Beginnings of Gordie Howe bridge take form in Canada, U.S.
Windsor — Construction of the two main towers that will support the Gordie Howe International Bridge across the Detroit River is underway at both the Canadian and U.S. sides of the bridge project.
The bridge towers, which will be the highest points of the bridge — at 750 feet or 220 meters tall — will rival the GM Renaissance Center, bridge officials said during a Tuesday media briefing on the $4.4 billion project that is expected to open in 2024.
Construction crews are working to prepare the tower foundations by drilling 12 shafts on each side to remove water, dirt and debris from the land.

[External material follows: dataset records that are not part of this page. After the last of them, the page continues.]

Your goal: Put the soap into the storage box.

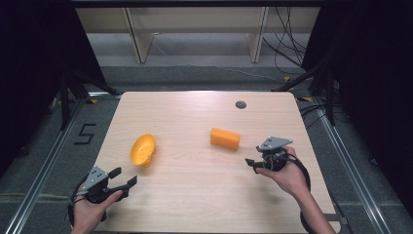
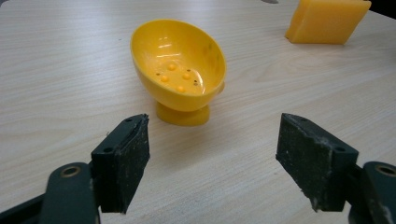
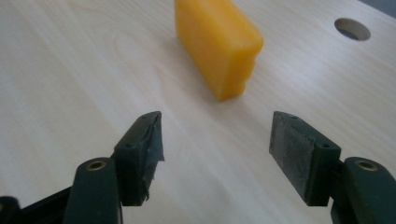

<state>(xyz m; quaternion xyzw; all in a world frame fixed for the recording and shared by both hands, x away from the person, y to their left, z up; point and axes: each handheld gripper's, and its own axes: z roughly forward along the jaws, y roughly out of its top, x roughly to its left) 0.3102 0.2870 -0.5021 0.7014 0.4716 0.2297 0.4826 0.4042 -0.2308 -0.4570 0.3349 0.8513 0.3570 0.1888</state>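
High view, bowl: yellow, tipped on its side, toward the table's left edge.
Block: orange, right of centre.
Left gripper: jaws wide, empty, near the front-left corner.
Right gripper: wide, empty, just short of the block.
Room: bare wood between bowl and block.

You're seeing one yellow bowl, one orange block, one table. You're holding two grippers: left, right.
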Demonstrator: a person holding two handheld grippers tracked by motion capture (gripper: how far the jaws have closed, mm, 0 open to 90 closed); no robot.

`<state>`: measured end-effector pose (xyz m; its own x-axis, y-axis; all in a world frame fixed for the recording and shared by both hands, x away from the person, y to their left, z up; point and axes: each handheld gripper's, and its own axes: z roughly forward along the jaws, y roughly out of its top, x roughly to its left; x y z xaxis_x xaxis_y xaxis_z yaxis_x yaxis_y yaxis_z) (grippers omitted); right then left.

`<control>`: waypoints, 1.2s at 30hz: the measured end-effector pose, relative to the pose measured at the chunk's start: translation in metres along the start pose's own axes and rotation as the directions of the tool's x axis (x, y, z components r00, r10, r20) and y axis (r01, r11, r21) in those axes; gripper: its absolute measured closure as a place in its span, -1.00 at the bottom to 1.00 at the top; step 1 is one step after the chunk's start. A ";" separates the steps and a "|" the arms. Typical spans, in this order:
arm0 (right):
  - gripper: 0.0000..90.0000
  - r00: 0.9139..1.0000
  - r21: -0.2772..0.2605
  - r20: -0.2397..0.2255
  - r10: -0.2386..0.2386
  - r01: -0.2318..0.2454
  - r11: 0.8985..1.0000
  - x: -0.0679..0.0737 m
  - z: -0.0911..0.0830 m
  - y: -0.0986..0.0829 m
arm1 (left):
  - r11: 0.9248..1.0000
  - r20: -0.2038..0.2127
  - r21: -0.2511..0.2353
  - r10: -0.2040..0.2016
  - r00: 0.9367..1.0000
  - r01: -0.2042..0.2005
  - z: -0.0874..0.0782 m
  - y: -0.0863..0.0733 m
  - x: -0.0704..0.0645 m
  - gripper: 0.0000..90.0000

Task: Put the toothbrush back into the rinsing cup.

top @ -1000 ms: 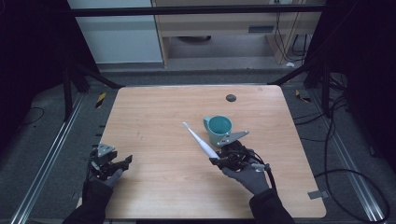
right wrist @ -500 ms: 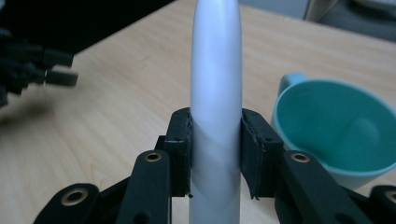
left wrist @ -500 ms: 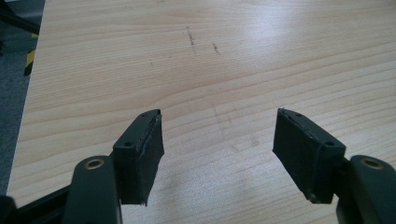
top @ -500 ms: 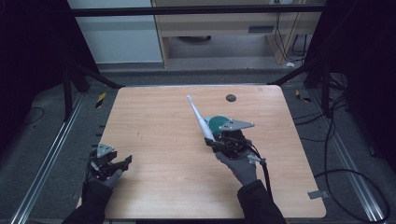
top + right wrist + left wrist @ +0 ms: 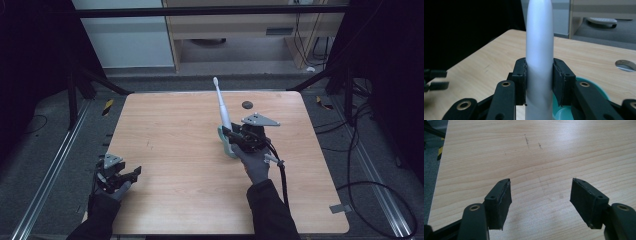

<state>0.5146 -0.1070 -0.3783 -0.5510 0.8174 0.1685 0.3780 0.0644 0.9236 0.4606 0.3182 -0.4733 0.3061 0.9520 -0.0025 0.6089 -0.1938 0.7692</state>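
Right tool (image 5: 539, 75) is clamped on the white toothbrush (image 5: 222, 107), upright above the teal cup (image 5: 226, 145). Lower it straight, keeping it vertical. Left tool (image 5: 541, 202) rests spread apart over the bench (image 5: 175, 135).

Lighting: overhead, even on the desk (image 5: 190, 130); surroundings fall to near black at both sides and along the lower corners of the high view. Shadows: soft, short, under the left tool (image 5: 541, 205) onto the wood. Glare: pale sheen across the far desk surface in the left gripper view. Focus: white toothbrush handle (image 5: 539, 57) close to the lens, soft-edged; background cabinet blurred. High view: grainy, low contrast.
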 end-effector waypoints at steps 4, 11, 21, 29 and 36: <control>0.47 0.999 -0.041 0.027 0.020 -0.019 0.999 -0.006 0.004 0.004 | 1.000 -0.001 0.000 0.003 1.000 -0.003 0.000 0.000 0.000 -0.28; 0.47 0.996 -0.095 0.062 0.058 -0.051 0.994 -0.012 0.011 0.009 | 1.000 -0.001 -0.001 0.002 1.000 -0.002 0.000 0.000 0.000 -0.28; 0.47 0.989 -0.113 0.121 0.085 -0.071 0.991 -0.023 0.026 0.008 | 1.000 0.003 -0.011 0.001 1.000 -0.001 -0.001 0.001 0.000 -0.28; 0.47 0.980 -0.099 0.169 0.103 -0.087 0.991 -0.034 0.037 0.003 | 1.000 0.002 -0.024 -0.001 1.000 0.001 -0.002 0.001 0.000 -0.28; 0.47 0.974 -0.057 0.205 0.095 -0.085 0.995 -0.039 0.047 -0.006 | 1.000 0.003 -0.026 0.002 1.000 -0.002 -0.003 0.001 0.000 -0.28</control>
<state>0.5685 -0.1125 -0.4060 -0.3484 0.9197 0.1811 0.3806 -0.0378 0.9240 0.4590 0.3186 -0.4702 0.3095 0.9509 -0.0028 0.5892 -0.1894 0.7855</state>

Rebar cages, a group of steel bars used as tension devices, will be installed and then filled with concrete. The rebar cages are 134 feet tall and weigh nearly 166,000 pounds each.
Ten of the 12 shafts are done on the Canadian side, while one of the 12 is completed on the U.S. side. Work will continue during the winter, and the towers will rise by the summer.
“As you can see today, this is the beginnings of the bridge,” said Mark Butler, a spokesman with the Windsor Detroit Bridge Authority, at the construction site Tuesday. “With any construction project, people have to realize you have to go down first before you go up. There is lots of work like utility relocation, but we are on schedule."
When completed, the bridge will connect Windsor with Detroit.
Bridge officials Bryce Phillips, CEO of the bridge authority, and Aaron Epstein, CEO of the construction company Bridging North America, said there have been no issues with finding workers for the project. Vendor summits were held on both sides and hiring will ramp up in the summer, Epstein said.
The current workforce includes 200 professionals, 300 to 400 designers and several hundred craft workers and subcontractors, Epstein said. More than 175 Detroit residents have been assigned to work on the project, Butler said.
"We are going to need a lot of workforce to help us out," Epstein said. "The large workforce, the real needs on this project, is going to happen in the 2021, 2022, 2023 time frame, when it's really going to start ramping up with a lot more construction activities will be ongoing."
Bridge officials said 95% of the U.S. property needed has been acquired to clear the way for construction, with two parcels left to negotiate.
Bridge officials also launched the first neighborhood initiative under the community benefits plan by announcing a $50,000 annual investment allowance for each the United States and Canada to invest in U.S. and Canadian neighborhoods affected by the bridge's construction.
Organizations can submit applications for funding ranging from $1,000 and $25,000 (Canadian dollars) to support events, programming and infrastructure improvements that will benefit the Sandwich/west Windsor or Delray/southwest Detroit neighborhoods.
Officials say the community benefits are intended to advance economic, social or environmental conditions for those living in the areas.
The open call period for funding applications runs through Jan. 31. The applications are available at gordiehowieinternationalbridge.com.
Butler said applicants for the money must be a registered charity and be located in or provide services to the Sandwich/West Windsor community or Delray/Southwest Detroit community. Individuals, public-sector and for-profit organizations are not eligible.
Funds can be used for community partnerships, community safety and connections, economic benefits, and aesthetics and landscaping. Butler said examples include a community celebration or picnic, a community garden, community art show, community market or job training.
Projects/initiatives that could be considered religious or political in nature will not be considered for funding, but applications by religious groups may be considered if the proposed project/initiative is non-religious and will provide benefits to the greater community.
Two community meetings are planned for bridge project updates: Dec. 9 in Windsor at Mackenzie Hall from 3-7 p.m.; and Dec. 10 in Detroit at the Historic Fort Wayne visitor center from 3-7 p.m.